- **Exercise material**
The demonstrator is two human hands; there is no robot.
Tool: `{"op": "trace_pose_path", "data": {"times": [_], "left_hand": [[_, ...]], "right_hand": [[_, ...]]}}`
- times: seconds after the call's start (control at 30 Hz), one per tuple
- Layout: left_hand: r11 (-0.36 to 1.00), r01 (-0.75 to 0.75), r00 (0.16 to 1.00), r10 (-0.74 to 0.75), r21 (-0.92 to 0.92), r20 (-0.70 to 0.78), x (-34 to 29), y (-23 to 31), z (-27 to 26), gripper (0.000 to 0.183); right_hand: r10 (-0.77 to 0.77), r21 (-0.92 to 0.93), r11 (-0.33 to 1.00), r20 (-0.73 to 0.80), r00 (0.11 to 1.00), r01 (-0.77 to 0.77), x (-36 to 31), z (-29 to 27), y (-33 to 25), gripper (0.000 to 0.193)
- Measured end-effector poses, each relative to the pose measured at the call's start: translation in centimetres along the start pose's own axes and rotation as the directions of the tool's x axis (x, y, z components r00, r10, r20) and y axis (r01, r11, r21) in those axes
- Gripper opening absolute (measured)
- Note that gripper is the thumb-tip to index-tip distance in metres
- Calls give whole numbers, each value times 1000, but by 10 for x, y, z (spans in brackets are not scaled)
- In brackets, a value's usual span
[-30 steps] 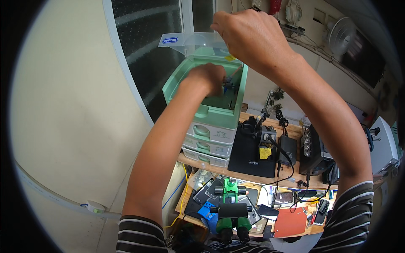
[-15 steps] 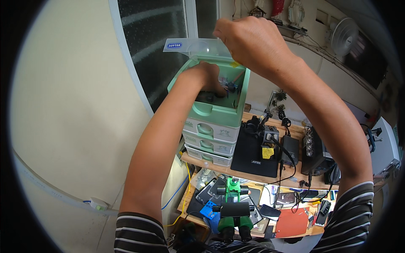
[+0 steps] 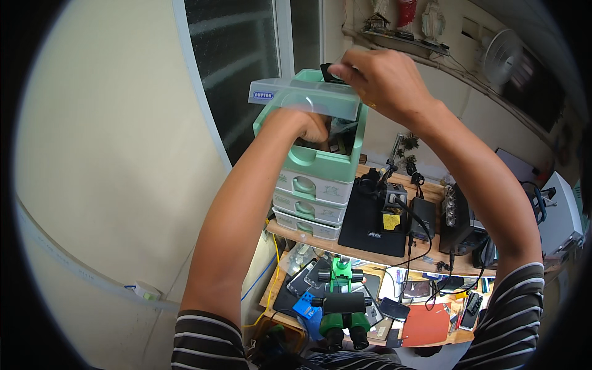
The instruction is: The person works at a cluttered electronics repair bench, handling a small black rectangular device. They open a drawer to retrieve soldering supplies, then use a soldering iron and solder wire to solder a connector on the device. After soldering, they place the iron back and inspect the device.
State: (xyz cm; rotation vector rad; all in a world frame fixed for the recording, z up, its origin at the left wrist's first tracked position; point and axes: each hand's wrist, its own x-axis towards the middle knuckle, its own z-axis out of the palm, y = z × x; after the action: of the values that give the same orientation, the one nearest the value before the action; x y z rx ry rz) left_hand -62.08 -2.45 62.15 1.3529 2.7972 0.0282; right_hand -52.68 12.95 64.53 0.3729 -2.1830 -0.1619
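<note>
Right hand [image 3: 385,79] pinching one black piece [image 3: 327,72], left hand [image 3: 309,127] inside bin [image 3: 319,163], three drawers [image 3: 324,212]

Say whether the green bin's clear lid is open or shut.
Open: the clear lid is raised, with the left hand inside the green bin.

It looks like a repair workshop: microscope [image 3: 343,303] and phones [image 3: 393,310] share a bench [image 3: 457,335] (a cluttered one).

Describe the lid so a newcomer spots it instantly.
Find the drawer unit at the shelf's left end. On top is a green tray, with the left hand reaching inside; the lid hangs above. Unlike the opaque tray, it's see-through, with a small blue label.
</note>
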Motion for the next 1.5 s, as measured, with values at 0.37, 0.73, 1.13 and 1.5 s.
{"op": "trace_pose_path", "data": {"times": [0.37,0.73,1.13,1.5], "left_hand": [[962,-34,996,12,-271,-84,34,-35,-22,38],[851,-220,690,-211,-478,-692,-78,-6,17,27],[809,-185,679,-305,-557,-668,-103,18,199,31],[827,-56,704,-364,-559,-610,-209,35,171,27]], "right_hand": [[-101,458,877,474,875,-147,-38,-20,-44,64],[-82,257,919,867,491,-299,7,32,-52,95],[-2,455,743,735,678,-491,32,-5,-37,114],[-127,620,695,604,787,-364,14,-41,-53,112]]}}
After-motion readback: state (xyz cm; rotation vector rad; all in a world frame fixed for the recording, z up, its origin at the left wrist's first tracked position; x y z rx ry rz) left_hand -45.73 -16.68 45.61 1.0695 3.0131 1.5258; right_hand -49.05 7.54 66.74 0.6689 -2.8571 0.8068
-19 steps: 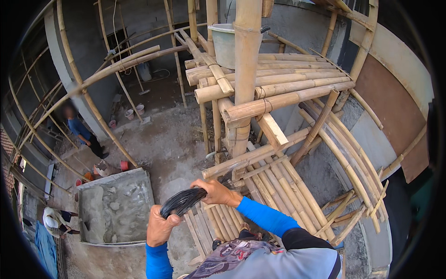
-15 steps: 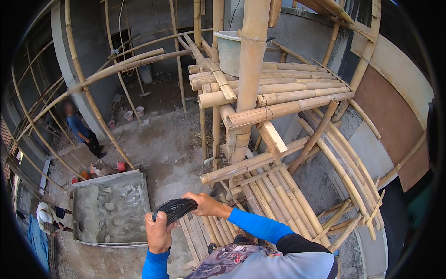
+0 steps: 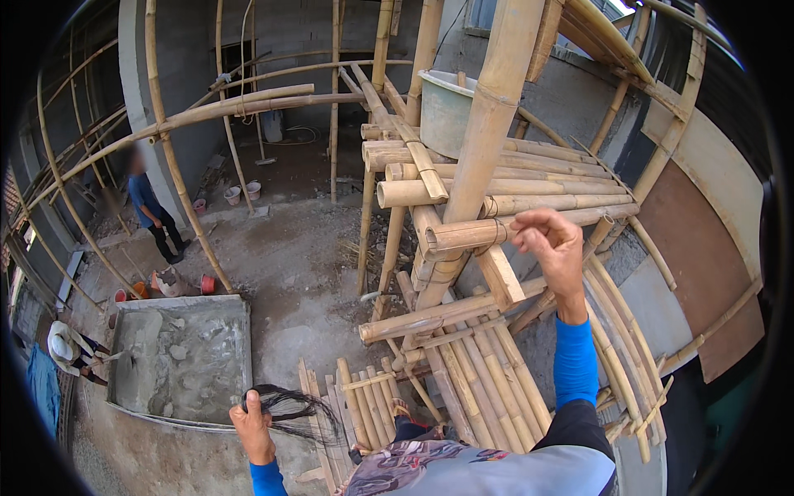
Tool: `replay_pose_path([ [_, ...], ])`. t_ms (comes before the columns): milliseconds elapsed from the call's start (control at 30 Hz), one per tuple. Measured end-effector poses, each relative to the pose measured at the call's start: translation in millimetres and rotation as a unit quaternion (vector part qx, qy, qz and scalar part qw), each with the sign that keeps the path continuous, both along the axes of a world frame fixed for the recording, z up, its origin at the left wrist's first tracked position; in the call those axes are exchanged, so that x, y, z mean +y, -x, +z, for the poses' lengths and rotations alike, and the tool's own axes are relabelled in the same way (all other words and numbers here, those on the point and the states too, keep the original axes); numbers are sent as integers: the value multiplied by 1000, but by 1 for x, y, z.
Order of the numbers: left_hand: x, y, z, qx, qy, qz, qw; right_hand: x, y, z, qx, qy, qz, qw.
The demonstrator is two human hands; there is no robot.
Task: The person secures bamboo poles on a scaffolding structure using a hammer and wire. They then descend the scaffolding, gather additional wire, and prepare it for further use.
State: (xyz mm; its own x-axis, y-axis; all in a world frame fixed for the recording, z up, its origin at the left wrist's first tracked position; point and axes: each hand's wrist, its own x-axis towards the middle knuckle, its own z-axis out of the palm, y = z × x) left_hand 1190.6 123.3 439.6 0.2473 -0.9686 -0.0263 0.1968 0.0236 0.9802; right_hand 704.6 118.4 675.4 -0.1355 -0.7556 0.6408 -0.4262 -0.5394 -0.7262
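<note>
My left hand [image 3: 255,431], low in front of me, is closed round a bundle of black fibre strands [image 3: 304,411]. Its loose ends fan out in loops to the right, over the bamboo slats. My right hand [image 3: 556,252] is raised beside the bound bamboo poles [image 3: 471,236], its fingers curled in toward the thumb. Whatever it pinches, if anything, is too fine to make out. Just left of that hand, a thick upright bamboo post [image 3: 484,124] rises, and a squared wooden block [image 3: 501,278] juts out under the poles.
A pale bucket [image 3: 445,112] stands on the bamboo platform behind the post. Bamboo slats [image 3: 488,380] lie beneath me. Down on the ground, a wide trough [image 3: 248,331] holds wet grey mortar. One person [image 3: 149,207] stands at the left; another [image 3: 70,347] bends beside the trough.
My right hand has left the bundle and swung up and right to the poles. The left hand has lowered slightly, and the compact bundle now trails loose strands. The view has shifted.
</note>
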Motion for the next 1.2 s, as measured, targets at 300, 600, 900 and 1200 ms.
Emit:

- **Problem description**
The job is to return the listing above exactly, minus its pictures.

- **Expected output**
The demonstrator is two human hands; there is no robot.
Tool: `{"op": "trace_pose_path", "data": {"times": [_], "left_hand": [[_, ...]], "right_hand": [[_, ...]]}}`
- times: seconds after the call's start (control at 30 Hz), one per tuple
- Layout: left_hand: r11 (-0.36 to 1.00), r01 (-0.75 to 0.75), r00 (0.16 to 1.00), r10 (-0.74 to 0.75), r21 (-0.92 to 0.92), r20 (-0.70 to 0.78), x (-34 to 29), y (-23 to 31), z (-27 to 26), gripper (0.000 to 0.183); right_hand: r10 (-0.77 to 0.77), r21 (-0.92 to 0.93), r11 (-0.33 to 1.00), r20 (-0.73 to 0.80), r00 (0.11 to 1.00), r01 (-0.77 to 0.77), x (-36 to 31), z (-29 to 27), y (-33 to 25), gripper (0.000 to 0.193)
- Measured end-effector poses, each relative to the pose measured at the call's start: translation in centimetres along the start pose's own axes and rotation as the directions of the tool's x axis (x, y, z components r00, r10, r20) and y axis (r01, r11, r21) in those axes
- Gripper opening absolute (measured)
- Note that gripper is the thumb-tip to index-tip distance in metres
- Calls give whole numbers, each value times 1000, but by 10 for x, y, z (spans in brackets are not scaled)
- In brackets, a value's usual span
[-30 steps] 
[-15 steps] 
[+0 steps] 
The instruction is: The person works at a cluttered electronics repair bench, handling a small black rectangular device. They open a drawer to retrieve soldering supplies, then use a soldering iron and solder wire to solder a connector on the device. After soldering, they place the iron back and inspect the device.
State: (xyz cm; rotation vector rad; all in a world frame fixed for the recording, z up, its origin at the left wrist's first tracked position; point and axes: each hand's wrist, its own x-axis towards the middle knuckle, its own z-axis out of the palm, y = z × x; after the action: of the values that give the same orientation, the one nearest the value before the action; x y z rx ry rz) left_hand -62.08 -2.45 62.15 1.3529 2.7972 0.0282; right_hand -52.68 12.95 64.53 0.3729 -2.1830 -0.1619
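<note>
Right hand [image 3: 385,79] pinching one black piece [image 3: 327,72], left hand [image 3: 309,127] inside bin [image 3: 319,163], three drawers [image 3: 324,212]

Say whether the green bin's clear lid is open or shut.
Open: the clear lid is raised, with the left hand inside the green bin.

It looks like a repair workshop: microscope [image 3: 343,303] and phones [image 3: 393,310] share a bench [image 3: 457,335] (a cluttered one).

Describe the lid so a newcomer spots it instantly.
Find the drawer unit at the shelf's left end. On top is a green tray, with the left hand reaching inside; the lid hangs above. Unlike the opaque tray, it's see-through, with a small blue label.
</note>
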Motion for the next 1.5 s, as measured, with values at 0.37, 0.73, 1.13 and 1.5 s.
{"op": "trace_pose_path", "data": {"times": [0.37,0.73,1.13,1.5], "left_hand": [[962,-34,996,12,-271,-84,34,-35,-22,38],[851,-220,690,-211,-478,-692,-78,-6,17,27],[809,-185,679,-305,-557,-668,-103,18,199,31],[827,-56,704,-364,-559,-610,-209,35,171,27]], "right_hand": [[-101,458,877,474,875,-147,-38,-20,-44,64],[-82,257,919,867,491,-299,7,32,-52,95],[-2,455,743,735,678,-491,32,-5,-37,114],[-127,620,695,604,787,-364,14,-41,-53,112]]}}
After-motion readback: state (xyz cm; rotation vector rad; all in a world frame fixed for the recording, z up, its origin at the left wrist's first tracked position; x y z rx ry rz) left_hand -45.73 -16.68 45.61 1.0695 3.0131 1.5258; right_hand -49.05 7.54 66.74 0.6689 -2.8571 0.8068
-19 steps: 
-15 steps: 
+0 steps: 
Tool: `replay_pose_path([ [_, ...], ])`. t_ms (comes before the columns): milliseconds elapsed from the call's start (control at 30 Hz), one per tuple. Measured end-effector poses, each relative to the pose measured at the call's start: translation in millimetres and rotation as a unit quaternion (vector part qx, qy, qz and scalar part qw), each with the sign that keeps the path continuous, both along the axes of a world frame fixed for the recording, z up, its origin at the left wrist's first tracked position; in the call those axes are exchanged, so that x, y, z mean +y, -x, +z, for the poses' lengths and rotations alike, and the tool's own axes are relabelled in the same way (all other words and numbers here, those on the point and the states too, keep the original axes); numbers are sent as integers: the value multiplied by 1000, but by 1 for x, y, z.
Order of the numbers: left_hand: x, y, z, qx, qy, qz, qw; right_hand: x, y, z, qx, qy, qz, qw.
The demonstrator is two human hands; there is no robot.
Task: The person secures bamboo poles on a scaffolding structure using a hammer and wire. They then descend the scaffolding, gather additional wire, and prepare it for further use.
State: (xyz mm; its own x-axis, y-axis; all in a world frame fixed for the recording, z up, its origin at the left wrist's first tracked position; point and axes: each hand's wrist, its own x-axis towards the middle knuckle, its own z-axis out of the palm, y = z × x) left_hand 1190.6 123.3 439.6 0.2473 -0.9686 -0.0263 0.1968 0.0236 0.9802; right_hand 704.6 118.4 675.4 -0.1355 -0.7556 0.6408 -0.4262 -0.5394 -0.7262
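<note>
My left hand [image 3: 255,431], low in front of me, is closed round a bundle of black fibre strands [image 3: 304,411]. Its loose ends fan out in loops to the right, over the bamboo slats. My right hand [image 3: 556,252] is raised beside the bound bamboo poles [image 3: 471,236], its fingers curled in toward the thumb. Whatever it pinches, if anything, is too fine to make out. Just left of that hand, a thick upright bamboo post [image 3: 484,124] rises, and a squared wooden block [image 3: 501,278] juts out under the poles.
A pale bucket [image 3: 445,112] stands on the bamboo platform behind the post. Bamboo slats [image 3: 488,380] lie beneath me. Down on the ground, a wide trough [image 3: 248,331] holds wet grey mortar. One person [image 3: 149,207] stands at the left; another [image 3: 70,347] bends beside the trough.
My right hand has left the bundle and swung up and right to the poles. The left hand has lowered slightly, and the compact bundle now trails loose strands. The view has shifted.
</note>
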Motion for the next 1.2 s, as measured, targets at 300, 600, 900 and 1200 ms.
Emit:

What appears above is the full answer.